> _PROVIDED DATA_
┄┄┄┄┄┄┄┄┄┄

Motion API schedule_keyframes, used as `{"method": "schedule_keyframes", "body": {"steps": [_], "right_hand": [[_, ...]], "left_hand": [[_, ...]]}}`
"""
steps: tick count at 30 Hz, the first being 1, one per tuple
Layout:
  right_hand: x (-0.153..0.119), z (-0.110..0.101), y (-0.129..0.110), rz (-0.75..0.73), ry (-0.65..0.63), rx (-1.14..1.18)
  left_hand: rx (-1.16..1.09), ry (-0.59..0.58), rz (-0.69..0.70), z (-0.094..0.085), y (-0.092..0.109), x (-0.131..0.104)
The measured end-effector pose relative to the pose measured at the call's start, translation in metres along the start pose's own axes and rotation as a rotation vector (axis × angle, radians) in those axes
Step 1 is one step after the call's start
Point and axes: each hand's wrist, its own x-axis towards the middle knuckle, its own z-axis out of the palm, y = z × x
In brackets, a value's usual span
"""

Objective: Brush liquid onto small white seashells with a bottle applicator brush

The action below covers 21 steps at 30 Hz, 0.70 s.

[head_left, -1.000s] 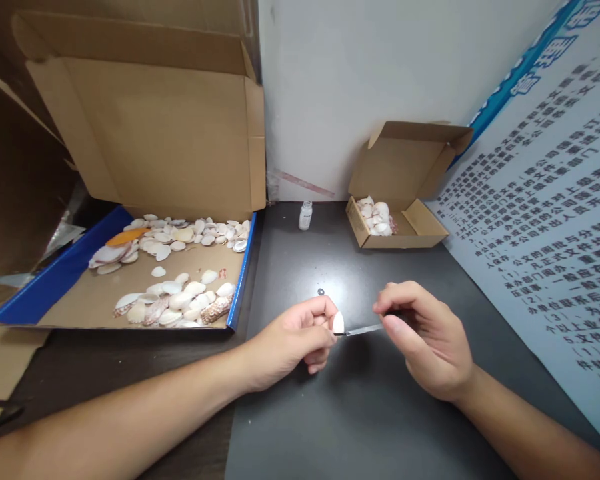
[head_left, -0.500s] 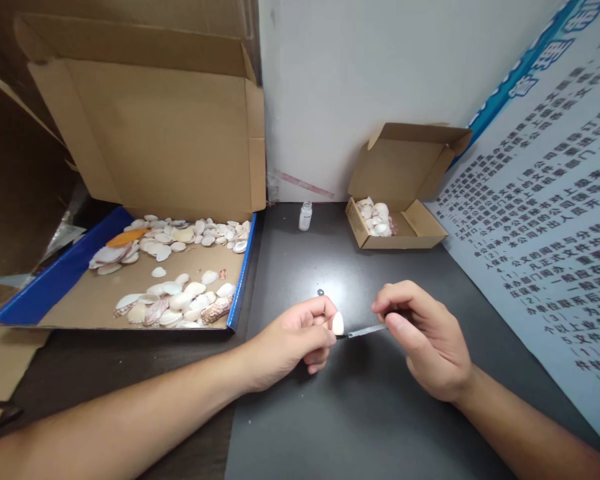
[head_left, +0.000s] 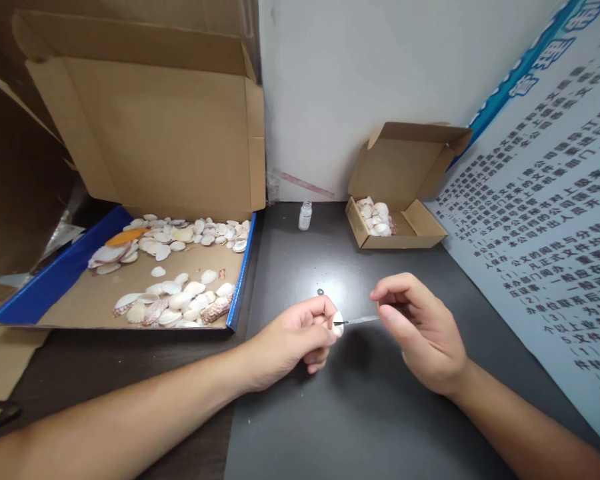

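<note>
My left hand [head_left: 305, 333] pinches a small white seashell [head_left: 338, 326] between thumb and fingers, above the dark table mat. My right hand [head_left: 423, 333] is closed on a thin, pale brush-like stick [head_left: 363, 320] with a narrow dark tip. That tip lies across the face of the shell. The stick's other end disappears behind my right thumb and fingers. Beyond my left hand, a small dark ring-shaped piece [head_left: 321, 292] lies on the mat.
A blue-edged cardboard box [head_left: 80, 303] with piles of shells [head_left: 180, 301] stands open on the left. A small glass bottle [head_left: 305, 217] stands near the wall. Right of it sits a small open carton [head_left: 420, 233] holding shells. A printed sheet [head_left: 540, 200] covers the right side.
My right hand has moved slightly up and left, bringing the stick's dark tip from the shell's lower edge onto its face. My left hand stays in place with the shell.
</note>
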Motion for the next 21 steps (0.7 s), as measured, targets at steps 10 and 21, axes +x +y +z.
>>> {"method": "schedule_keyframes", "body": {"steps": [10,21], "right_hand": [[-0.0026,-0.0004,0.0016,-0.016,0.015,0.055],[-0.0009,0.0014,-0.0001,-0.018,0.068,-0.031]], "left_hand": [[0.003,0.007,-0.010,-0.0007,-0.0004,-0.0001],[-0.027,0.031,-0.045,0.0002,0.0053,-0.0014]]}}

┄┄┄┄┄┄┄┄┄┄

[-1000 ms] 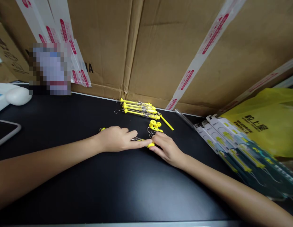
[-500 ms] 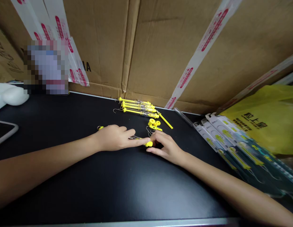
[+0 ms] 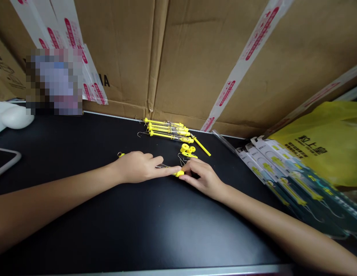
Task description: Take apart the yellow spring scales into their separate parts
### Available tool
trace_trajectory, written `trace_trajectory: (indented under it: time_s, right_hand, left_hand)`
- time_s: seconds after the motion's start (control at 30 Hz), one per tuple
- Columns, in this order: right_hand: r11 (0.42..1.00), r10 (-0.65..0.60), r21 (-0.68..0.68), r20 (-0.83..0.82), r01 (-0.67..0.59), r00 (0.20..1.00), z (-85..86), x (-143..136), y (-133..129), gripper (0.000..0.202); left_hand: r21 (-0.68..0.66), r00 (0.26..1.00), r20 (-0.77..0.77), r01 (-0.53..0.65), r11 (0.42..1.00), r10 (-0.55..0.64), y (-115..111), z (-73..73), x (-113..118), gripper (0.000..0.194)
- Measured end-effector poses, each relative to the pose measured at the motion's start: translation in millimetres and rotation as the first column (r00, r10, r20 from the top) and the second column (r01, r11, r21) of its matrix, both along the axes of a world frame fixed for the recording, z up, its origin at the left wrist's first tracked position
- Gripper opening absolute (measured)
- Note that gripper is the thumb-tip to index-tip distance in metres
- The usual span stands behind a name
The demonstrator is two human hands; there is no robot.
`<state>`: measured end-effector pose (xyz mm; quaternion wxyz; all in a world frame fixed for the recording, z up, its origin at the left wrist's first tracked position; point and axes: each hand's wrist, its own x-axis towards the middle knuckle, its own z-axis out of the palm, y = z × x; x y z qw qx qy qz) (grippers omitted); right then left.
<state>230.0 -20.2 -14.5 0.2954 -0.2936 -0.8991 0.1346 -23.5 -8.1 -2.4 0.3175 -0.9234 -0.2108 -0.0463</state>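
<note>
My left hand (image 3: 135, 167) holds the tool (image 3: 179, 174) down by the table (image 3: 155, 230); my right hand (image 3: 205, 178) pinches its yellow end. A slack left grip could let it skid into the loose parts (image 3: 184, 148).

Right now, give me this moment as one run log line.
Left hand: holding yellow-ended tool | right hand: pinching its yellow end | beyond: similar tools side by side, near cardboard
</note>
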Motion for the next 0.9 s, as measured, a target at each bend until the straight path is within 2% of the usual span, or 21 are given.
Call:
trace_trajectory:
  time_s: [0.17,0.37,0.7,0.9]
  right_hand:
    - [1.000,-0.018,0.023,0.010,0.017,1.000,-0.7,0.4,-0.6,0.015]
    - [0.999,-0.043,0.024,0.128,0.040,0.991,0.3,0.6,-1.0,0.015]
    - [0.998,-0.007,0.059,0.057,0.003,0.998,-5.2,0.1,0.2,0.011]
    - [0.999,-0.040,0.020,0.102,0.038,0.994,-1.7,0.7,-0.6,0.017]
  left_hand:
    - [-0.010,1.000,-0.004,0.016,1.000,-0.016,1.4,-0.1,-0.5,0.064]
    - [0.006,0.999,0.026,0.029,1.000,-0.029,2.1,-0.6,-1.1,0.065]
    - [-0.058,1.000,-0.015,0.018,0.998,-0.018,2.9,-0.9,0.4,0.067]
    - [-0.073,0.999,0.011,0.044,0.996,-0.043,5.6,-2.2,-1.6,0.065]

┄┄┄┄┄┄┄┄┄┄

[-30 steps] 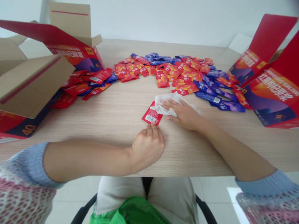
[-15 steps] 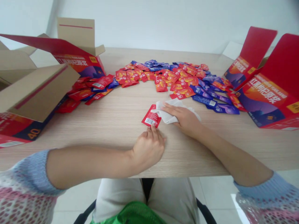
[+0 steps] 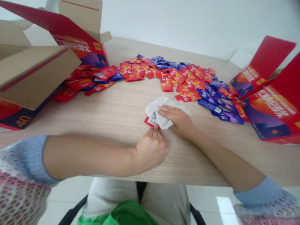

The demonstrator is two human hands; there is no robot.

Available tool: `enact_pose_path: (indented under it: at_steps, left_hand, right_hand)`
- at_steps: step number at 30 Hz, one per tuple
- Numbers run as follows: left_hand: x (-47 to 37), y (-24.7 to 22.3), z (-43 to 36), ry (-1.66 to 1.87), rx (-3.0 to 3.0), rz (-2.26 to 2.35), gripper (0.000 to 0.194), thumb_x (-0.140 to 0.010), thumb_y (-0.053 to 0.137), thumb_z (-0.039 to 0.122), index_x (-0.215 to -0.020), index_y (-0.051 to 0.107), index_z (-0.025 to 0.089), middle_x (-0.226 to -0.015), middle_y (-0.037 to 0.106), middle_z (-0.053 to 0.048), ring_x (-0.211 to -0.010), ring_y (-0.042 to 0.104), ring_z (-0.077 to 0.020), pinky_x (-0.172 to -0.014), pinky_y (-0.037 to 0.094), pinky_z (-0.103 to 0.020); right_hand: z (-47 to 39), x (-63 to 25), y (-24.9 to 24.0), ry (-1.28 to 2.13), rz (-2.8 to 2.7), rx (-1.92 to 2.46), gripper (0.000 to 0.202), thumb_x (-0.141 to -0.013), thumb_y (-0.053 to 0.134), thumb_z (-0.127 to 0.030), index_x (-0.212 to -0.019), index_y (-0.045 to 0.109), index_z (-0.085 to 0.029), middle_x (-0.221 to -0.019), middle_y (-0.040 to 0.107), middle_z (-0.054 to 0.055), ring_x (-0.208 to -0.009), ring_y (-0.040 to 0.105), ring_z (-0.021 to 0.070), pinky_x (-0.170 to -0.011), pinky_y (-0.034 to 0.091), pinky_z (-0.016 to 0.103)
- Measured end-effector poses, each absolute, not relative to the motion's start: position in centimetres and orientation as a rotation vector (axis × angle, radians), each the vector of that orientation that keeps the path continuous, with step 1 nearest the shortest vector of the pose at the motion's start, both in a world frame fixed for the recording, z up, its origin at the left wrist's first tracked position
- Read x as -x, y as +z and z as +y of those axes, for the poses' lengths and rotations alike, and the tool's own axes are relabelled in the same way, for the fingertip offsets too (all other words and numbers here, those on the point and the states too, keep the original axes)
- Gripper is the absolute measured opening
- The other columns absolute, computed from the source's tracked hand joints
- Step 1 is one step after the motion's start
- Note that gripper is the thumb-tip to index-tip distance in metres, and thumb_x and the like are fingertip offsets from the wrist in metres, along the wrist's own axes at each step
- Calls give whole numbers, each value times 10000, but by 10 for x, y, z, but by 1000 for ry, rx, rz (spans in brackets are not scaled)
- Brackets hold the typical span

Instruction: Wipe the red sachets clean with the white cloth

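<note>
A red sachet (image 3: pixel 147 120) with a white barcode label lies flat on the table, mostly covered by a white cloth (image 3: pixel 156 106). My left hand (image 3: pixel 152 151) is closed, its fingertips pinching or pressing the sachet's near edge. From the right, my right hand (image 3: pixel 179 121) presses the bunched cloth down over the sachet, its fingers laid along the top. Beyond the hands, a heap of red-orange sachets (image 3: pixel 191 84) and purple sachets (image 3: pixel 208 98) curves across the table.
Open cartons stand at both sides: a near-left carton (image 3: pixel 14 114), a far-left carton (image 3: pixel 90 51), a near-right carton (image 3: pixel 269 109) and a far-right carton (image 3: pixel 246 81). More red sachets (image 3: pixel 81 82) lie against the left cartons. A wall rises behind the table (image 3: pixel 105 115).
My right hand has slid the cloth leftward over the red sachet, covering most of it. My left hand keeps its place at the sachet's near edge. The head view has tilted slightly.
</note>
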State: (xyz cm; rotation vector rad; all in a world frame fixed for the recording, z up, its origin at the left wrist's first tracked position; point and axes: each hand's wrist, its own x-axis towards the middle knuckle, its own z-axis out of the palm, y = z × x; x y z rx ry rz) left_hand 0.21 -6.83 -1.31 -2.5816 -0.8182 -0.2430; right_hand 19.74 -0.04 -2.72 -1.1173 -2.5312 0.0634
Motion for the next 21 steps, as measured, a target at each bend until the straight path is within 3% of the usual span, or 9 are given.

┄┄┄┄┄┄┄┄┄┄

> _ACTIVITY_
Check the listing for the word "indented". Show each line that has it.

> _THE COMPLETED TASK_
trace_trajectory, written `trace_trajectory: (indented under it: time_s, right_hand, left_hand)`
Available tool: `enact_pose_path: (indented under it: at_steps, left_hand, right_hand)`

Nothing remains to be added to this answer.